Description of the task
In the records below, some lines hold the word "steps". Copy each of those lines.

Collected data:
--- START ---

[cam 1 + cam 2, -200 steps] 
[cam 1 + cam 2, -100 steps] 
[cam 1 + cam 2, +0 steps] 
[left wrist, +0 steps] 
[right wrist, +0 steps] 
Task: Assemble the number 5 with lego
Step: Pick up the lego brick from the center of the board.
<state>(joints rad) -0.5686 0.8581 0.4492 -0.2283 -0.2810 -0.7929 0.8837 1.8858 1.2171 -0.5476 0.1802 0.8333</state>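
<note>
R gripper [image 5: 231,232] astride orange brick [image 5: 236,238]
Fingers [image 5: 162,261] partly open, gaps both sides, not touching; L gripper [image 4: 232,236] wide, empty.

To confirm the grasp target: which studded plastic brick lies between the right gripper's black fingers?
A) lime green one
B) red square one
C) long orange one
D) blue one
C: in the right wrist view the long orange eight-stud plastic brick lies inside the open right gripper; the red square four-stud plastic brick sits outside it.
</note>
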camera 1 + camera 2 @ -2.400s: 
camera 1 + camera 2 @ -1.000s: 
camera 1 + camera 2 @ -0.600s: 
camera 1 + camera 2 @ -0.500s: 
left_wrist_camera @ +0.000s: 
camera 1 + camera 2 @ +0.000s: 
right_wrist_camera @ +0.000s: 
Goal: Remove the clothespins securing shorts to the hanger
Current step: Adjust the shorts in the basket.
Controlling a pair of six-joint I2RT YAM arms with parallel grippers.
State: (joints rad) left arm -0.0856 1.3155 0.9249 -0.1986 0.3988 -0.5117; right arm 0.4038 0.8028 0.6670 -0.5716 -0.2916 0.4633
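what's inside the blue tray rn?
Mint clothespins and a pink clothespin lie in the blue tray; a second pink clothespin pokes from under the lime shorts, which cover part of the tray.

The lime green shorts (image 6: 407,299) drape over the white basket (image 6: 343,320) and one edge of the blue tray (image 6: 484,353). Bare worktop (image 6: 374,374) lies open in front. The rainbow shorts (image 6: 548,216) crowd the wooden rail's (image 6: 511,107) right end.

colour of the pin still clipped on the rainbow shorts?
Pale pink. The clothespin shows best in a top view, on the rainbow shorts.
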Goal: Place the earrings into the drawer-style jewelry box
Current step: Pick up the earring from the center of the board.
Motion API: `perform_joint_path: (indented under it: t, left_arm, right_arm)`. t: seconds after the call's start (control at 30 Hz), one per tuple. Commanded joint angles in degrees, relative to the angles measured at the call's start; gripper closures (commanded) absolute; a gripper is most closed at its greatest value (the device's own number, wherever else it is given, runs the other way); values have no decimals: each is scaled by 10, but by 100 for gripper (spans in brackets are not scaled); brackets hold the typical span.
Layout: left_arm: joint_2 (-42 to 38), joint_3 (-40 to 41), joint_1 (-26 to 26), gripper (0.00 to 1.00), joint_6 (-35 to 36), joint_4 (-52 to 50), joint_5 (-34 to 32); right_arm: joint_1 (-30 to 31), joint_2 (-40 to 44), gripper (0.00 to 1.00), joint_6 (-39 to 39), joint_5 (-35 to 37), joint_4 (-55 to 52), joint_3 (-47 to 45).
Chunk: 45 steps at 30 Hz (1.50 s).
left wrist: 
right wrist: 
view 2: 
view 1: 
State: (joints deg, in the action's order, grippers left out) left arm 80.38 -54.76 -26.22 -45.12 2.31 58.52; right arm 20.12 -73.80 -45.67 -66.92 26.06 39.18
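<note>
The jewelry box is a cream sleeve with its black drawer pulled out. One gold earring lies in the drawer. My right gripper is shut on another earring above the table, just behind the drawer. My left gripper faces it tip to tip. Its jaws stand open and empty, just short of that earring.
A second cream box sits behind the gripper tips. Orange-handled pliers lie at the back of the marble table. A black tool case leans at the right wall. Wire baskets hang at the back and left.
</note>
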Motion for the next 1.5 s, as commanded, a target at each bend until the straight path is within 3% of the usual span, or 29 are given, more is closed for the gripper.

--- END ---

Solution for this problem
[cam 1 + cam 2, -200 steps] 
[cam 1 + cam 2, -100 steps] 
[cam 1 + cam 2, +0 steps] 
[left wrist, +0 steps] 
[right wrist, +0 steps] 
Chunk: 45 steps at 30 Hz (1.50 s).

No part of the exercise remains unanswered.